It’s been awhile since I’ve written a post for OpenSalon. The last entry was in June. My post was a testament to my departed shepherd, Sultan. And I do mean “shepherd.” I had to bid adieu to ten years of all love the morning of June 24. On July 17, I broke a bone in my left foot: this unexpected accident proved to be a blessing and a curse.
The blessing was, still reeling from the loss of the best damn dog in the universe, I actually welcomed the ten days of mind and bone numbing prescription release. Nothing like all the Percodan you can tolerate to keep you level. Plus, having to ice and elevate the foot four times a day kept me out of my office. I read books that had been waiting on me, and watched too much TV out of the corner of my mind.
The curse was, I obviously couldn’t play tennis three times a week as has been my wont for more years than I care to count; I couldn’t dance, I couldn’t wear a regular shoe. I couldn’t continue the Zumba classes I had started two weeks before the accident. I couldn’t travel. But, I could think. And I thought a lot. Even drugged, I thought and thought. And cried and cried. But, that was all from a safe distance. I was medicated. (Farewell, Sultan, farewell.)

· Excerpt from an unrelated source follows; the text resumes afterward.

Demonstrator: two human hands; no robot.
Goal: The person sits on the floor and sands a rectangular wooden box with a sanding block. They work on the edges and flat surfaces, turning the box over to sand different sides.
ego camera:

Along with the fractured bone that took five weeks to heal, I discovered I have nerve damage to two toes that may never heal without surgery. I’ll find out on September 29 what the prognosis is. In the meantime, still no fashionable shoes, no tennis, no Zumba. However, I can wear sandals instead of a boot, I can travel, and I got out my fifteen-year-old ten speed bicycle. I manage two miles through a nearby park at least four times a week. Things are looking up.
This was one summer I would gladly forget. That I would undo if I had the power. That kind of power, however, is not mine. I understand that very well. Being the eternally optimistic Aries that I am, I search for the meaning behind the torment of the past two months. I’m about to embark on a delayed venture that’s close to my heart. I see in hindsight that had I not been derailed by grief and injury, I would have made some serious errors in judgment that would have cost me dearly.
There’s one good reason for my summer of silence.